**Directions:**
Repeat the entries that follow verbatim, without any of their pictures.

**Data shown:**
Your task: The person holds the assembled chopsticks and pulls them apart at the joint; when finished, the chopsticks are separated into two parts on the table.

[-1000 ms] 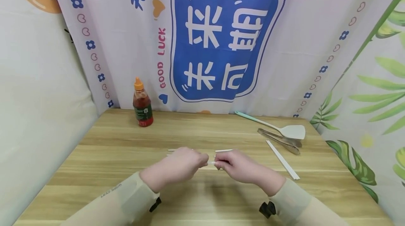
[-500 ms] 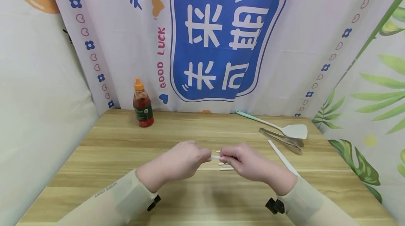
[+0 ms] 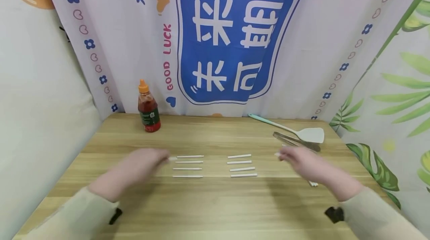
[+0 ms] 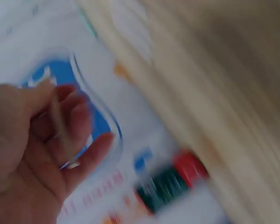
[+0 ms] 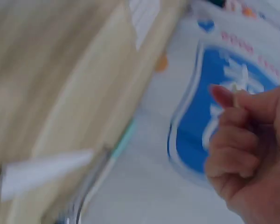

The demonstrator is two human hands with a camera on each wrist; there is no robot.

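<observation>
My left hand [image 3: 139, 167], blurred by motion, is at the left of the table, pinching a short, thin pale stick [image 4: 62, 126] between thumb and fingers. The far end of that stick lies across the fingers in the left wrist view. Over at the right, my right hand [image 3: 305, 163] pinches another thin pale piece [image 3: 277, 154], of which only a small tip shows; the rest is hidden in the fingers. Between the hands, several short white sticks lie in a left group [image 3: 188, 169] and a right group [image 3: 242, 169], roughly parallel and set apart from each other.
A sauce bottle [image 3: 149, 115] with an orange cap stands at the back left. At the back right lie a white spatula [image 3: 310, 135] and metal tongs [image 3: 289, 139]. Long white strips [image 3: 313, 184] lie partly hidden under my right forearm. A printed curtain [image 3: 215, 46] hangs behind the table.
Half a second ago both hands met mid-table with a thin white stick spanning them. They have since moved far apart, each with a piece, uncovering the two groups of sticks.
</observation>
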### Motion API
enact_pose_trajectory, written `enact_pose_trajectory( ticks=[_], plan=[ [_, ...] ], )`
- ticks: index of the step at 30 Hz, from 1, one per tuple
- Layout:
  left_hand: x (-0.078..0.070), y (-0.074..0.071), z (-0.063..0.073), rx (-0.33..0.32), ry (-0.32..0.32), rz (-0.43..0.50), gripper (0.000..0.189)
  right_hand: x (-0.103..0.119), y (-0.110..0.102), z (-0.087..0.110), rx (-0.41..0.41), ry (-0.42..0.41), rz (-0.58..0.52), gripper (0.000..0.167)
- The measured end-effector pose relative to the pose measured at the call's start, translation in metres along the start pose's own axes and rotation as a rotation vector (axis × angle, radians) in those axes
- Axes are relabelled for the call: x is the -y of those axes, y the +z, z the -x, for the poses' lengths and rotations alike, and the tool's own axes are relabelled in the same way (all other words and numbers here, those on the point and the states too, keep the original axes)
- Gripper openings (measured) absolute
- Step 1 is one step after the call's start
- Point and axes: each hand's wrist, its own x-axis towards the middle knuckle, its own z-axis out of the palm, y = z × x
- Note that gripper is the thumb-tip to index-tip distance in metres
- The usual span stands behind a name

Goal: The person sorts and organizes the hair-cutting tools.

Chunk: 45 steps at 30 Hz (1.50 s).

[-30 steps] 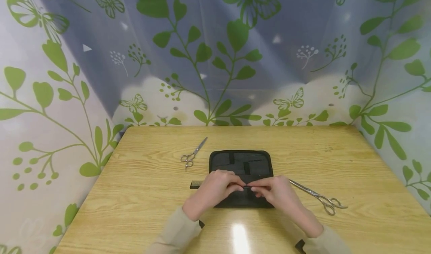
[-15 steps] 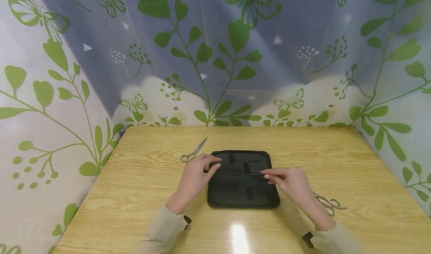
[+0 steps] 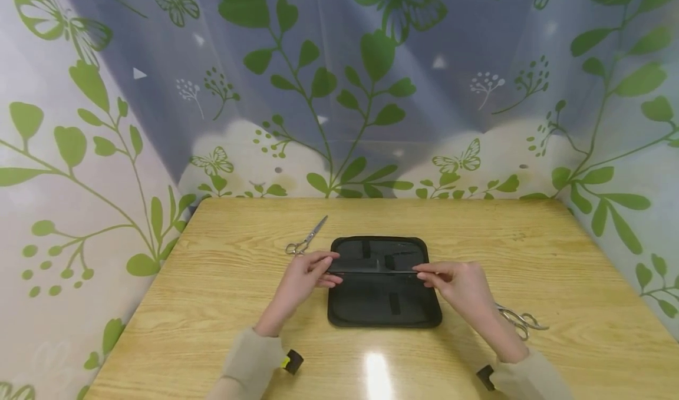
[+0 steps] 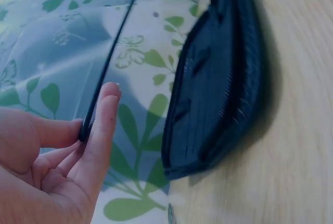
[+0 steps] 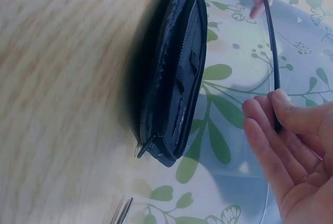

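A thin black strip (image 5: pixel 273 41) is held level over the open black zip case (image 3: pixel 366 306), running along the line of its fold; both wrist views show it raised clear of the case and touching no part of it. The left hand (image 3: pixel 301 277) pinches one end between thumb and fingers, over the case's left edge, and the right hand (image 3: pixel 460 279) has the other end pinched in the same way, over the case's right edge, with its fingertips laid nearly straight beneath. The strip should be very light, most likely plastic, and stiff enough to stay almost straight between two pinches, though it would probably flex a little if pushed at the middle. Its surface may be rather smooth, so a narrow fingertip hold could let it turn, but a thumb against a fingertip at each end ought to be plenty; there seems little need for force, and bending would be the likeliest way to harm it. In looks it is slender, evenly dark and faintly shiny along one side, matching the black of the case so closely that the two nearly merge from the head view. Seen almost edge-on, it may well be a comb, but I cannot make out any teeth for certain.
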Motion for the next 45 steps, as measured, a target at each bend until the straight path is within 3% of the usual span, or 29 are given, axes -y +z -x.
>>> enact_pose_trajectory(
  ticks=[3, 8, 17, 22, 26, 29, 36, 45],
  plan=[
    [-0.003, -0.003, 0.001, 0.013, -0.026, 0.069, 0.033, -0.001, 0.002, 0.000, 0.010, -0.006, 0.009, 0.015],
    [-0.006, -0.006, 0.002, 0.009, -0.013, 0.096, 0.032, -0.003, 0.002, 0.000, 0.069, -0.010, 0.020, 0.016],
    [-0.001, -0.014, 0.005, -0.057, -0.009, 0.099, 0.030, -0.011, -0.003, -0.002, 0.164, -0.007, 0.058, 0.041],
    [0.005, -0.030, 0.009, -0.122, -0.029, 0.107, 0.027, -0.019, -0.001, -0.001, 0.368, 0.003, 0.152, 0.062],
    [0.010, -0.043, 0.015, -0.132, -0.061, 0.090, 0.028, -0.024, 0.003, 0.000, 0.531, 0.018, 0.174, 0.077],
    [0.013, -0.051, 0.021, -0.120, -0.083, 0.069, 0.030, -0.024, 0.005, 0.002, 0.595, 0.026, 0.162, 0.082],
    [0.018, -0.059, 0.031, -0.097, -0.123, 0.015, 0.030, -0.023, 0.008, 0.006, 0.628, 0.054, 0.167, 0.086],
    [0.021, -0.057, 0.032, -0.053, -0.106, -0.018, 0.028, -0.022, 0.008, 0.006, 0.643, 0.047, 0.184, 0.086]
  ],
)
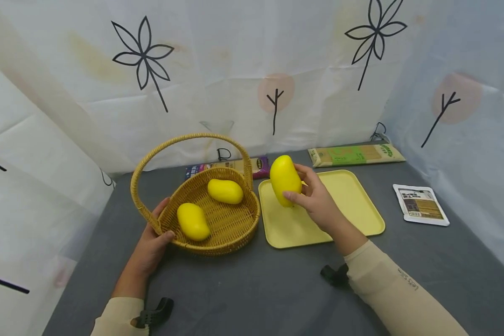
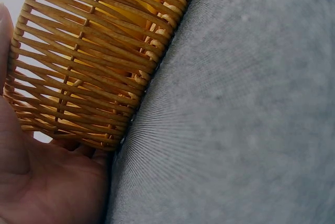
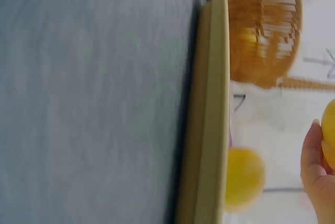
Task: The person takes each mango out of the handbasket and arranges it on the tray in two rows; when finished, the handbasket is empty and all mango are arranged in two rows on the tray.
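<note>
A wicker basket (image 1: 231, 228) with a tall arched handle stands left of centre in the head view, with two yellow mangoes (image 1: 193, 222) inside. My left hand (image 1: 153, 240) grips its left side, thumb at the rim near the handle's foot; the left wrist view shows the palm against the weave (image 2: 78, 67). Above a pale yellow tray (image 1: 302, 235), my right hand (image 1: 317, 198) holds another yellow mango (image 1: 283, 177) upright between thumb and fingers. The right wrist view catches one more rounded yellow fruit (image 3: 244, 178) beyond the tray's rim; in the head view it is hidden.
Behind the basket lies a purple-ended packet (image 1: 260, 167). A green-labelled noodle packet (image 1: 357, 155) lies behind the tray, and a white-edged flat packet (image 1: 421, 204) to its right. Printed white cloth (image 1: 235, 65) hangs around the grey tabletop (image 1: 235, 294).
</note>
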Tool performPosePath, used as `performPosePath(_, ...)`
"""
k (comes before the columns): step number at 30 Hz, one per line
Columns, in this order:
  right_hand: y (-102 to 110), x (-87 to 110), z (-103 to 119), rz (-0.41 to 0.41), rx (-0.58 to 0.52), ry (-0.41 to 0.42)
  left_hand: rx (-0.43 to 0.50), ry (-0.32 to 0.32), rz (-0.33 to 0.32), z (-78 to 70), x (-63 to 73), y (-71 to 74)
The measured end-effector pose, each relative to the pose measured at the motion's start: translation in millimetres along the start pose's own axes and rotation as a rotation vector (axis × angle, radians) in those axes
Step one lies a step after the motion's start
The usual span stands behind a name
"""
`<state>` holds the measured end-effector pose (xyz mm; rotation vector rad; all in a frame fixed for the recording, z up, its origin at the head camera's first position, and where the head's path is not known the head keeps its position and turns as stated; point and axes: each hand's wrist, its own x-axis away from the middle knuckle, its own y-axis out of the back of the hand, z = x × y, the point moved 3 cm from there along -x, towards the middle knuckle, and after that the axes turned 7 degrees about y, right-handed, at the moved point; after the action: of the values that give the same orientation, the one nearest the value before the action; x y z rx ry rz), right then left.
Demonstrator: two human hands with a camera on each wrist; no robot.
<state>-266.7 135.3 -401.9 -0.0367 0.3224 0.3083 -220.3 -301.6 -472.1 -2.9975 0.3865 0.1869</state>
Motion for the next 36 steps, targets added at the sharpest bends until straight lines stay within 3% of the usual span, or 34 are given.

**Answer below:**
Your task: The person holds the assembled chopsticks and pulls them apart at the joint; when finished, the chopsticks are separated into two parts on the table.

[-1000 ms] 
[-500 ms] 
[+0 ms] 
[+0 ms] 
[+0 ms] 

The demonstrator is two human hands with a camera on each wrist; there is no robot.

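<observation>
My left hand [image 3: 139, 167], blurred by motion, is at the left of the table, pinching a short, thin pale stick [image 4: 62, 126] between thumb and fingers. The far end of that stick lies across the fingers in the left wrist view. Over at the right, my right hand [image 3: 305, 163] pinches another thin pale piece [image 3: 277, 154], of which only a small tip shows; the rest is hidden in the fingers. Between the hands, several short white sticks lie in a left group [image 3: 188, 169] and a right group [image 3: 242, 169], roughly parallel and set apart from each other.
A sauce bottle [image 3: 149, 115] with an orange cap stands at the back left. At the back right lie a white spatula [image 3: 310, 135] and metal tongs [image 3: 289, 139]. Long white strips [image 3: 313, 184] lie partly hidden under my right forearm. A printed curtain [image 3: 215, 46] hangs behind the table.
Half a second ago both hands met mid-table with a thin white stick spanning them. They have since moved far apart, each with a piece, uncovering the two groups of sticks.
</observation>
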### Motion API
enact_pose_trajectory, written `enact_pose_trajectory( ticks=[_], plan=[ [_, ...] ], )`
- ticks: index of the step at 30 Hz, from 1, one per tuple
- Layout:
  left_hand: x (-0.078..0.070), y (-0.074..0.071), z (-0.063..0.073), rx (-0.33..0.32), ry (-0.32..0.32), rz (-0.43..0.50), gripper (0.000..0.189)
  right_hand: x (-0.103..0.119), y (-0.110..0.102), z (-0.087..0.110), rx (-0.41..0.41), ry (-0.42..0.41), rz (-0.58..0.52), gripper (0.000..0.167)
- The measured end-effector pose relative to the pose measured at the call's start, translation in metres along the start pose's own axes and rotation as a rotation vector (axis × angle, radians) in those axes
- Axes are relabelled for the call: x is the -y of those axes, y the +z, z the -x, for the poses' lengths and rotations alike, and the tool's own axes are relabelled in the same way (all other words and numbers here, those on the point and the states too, keep the original axes)
- Gripper openings (measured) absolute
- Step 1 is one step after the call's start
- Point and axes: each hand's wrist, its own x-axis towards the middle knuckle, its own z-axis out of the palm, y = z × x
- Note that gripper is the thumb-tip to index-tip distance in metres
- The usual span stands behind a name

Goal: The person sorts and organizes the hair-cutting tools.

Chunk: 45 steps at 30 Hz (1.50 s).

[-30 steps] 
[-15 steps] 
[+0 steps] 
[+0 steps] 
[+0 steps] 

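A thin black strip (image 5: pixel 273 41) is held level over the open black zip case (image 3: pixel 366 306), running along the line of its fold; both wrist views show it raised clear of the case and touching no part of it. The left hand (image 3: pixel 301 277) pinches one end between thumb and fingers, over the case's left edge, and the right hand (image 3: pixel 460 279) has the other end pinched in the same way, over the case's right edge, with its fingertips laid nearly straight beneath. The strip should be very light, most likely plastic, and stiff enough to stay almost straight between two pinches, though it would probably flex a little if pushed at the middle. Its surface may be rather smooth, so a narrow fingertip hold could let it turn, but a thumb against a fingertip at each end ought to be plenty; there seems little need for force, and bending would be the likeliest way to harm it. In looks it is slender, evenly dark and faintly shiny along one side, matching the black of the case so closely that the two nearly merge from the head view. Seen almost edge-on, it may well be a comb, but I cannot make out any teeth for certain.
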Motion for the next 45 steps, as measured, a target at each bend until the straight path is within 3% of the usual span, or 29 are given, axes -y +z -x.
>>> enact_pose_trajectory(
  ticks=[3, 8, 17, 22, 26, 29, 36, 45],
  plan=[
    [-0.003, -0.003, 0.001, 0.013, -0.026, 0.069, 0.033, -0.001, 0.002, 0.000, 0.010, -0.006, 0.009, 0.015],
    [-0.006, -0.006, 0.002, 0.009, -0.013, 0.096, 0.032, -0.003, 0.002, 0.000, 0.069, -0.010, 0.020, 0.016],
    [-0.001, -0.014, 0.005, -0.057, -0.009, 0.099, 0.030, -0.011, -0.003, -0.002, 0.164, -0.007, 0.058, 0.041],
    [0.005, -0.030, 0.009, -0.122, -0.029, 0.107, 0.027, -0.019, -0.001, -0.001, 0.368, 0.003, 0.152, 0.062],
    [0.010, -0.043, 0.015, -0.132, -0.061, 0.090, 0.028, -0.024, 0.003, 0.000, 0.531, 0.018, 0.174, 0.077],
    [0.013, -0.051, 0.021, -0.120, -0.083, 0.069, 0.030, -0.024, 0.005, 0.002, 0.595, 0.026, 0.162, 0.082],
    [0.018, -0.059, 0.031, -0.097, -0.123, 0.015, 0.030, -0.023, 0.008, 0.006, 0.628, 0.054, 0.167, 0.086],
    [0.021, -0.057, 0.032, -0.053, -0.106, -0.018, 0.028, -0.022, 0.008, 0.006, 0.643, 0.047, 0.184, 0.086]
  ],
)
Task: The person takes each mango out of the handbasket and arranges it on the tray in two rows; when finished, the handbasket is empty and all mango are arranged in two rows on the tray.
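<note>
A wicker basket (image 1: 231, 228) with a tall arched handle stands left of centre in the head view, with two yellow mangoes (image 1: 193, 222) inside. My left hand (image 1: 153, 240) grips its left side, thumb at the rim near the handle's foot; the left wrist view shows the palm against the weave (image 2: 78, 67). Above a pale yellow tray (image 1: 302, 235), my right hand (image 1: 317, 198) holds another yellow mango (image 1: 283, 177) upright between thumb and fingers. The right wrist view catches one more rounded yellow fruit (image 3: 244, 178) beyond the tray's rim; in the head view it is hidden.
Behind the basket lies a purple-ended packet (image 1: 260, 167). A green-labelled noodle packet (image 1: 357, 155) lies behind the tray, and a white-edged flat packet (image 1: 421, 204) to its right. Printed white cloth (image 1: 235, 65) hangs around the grey tabletop (image 1: 235, 294).
</note>
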Tool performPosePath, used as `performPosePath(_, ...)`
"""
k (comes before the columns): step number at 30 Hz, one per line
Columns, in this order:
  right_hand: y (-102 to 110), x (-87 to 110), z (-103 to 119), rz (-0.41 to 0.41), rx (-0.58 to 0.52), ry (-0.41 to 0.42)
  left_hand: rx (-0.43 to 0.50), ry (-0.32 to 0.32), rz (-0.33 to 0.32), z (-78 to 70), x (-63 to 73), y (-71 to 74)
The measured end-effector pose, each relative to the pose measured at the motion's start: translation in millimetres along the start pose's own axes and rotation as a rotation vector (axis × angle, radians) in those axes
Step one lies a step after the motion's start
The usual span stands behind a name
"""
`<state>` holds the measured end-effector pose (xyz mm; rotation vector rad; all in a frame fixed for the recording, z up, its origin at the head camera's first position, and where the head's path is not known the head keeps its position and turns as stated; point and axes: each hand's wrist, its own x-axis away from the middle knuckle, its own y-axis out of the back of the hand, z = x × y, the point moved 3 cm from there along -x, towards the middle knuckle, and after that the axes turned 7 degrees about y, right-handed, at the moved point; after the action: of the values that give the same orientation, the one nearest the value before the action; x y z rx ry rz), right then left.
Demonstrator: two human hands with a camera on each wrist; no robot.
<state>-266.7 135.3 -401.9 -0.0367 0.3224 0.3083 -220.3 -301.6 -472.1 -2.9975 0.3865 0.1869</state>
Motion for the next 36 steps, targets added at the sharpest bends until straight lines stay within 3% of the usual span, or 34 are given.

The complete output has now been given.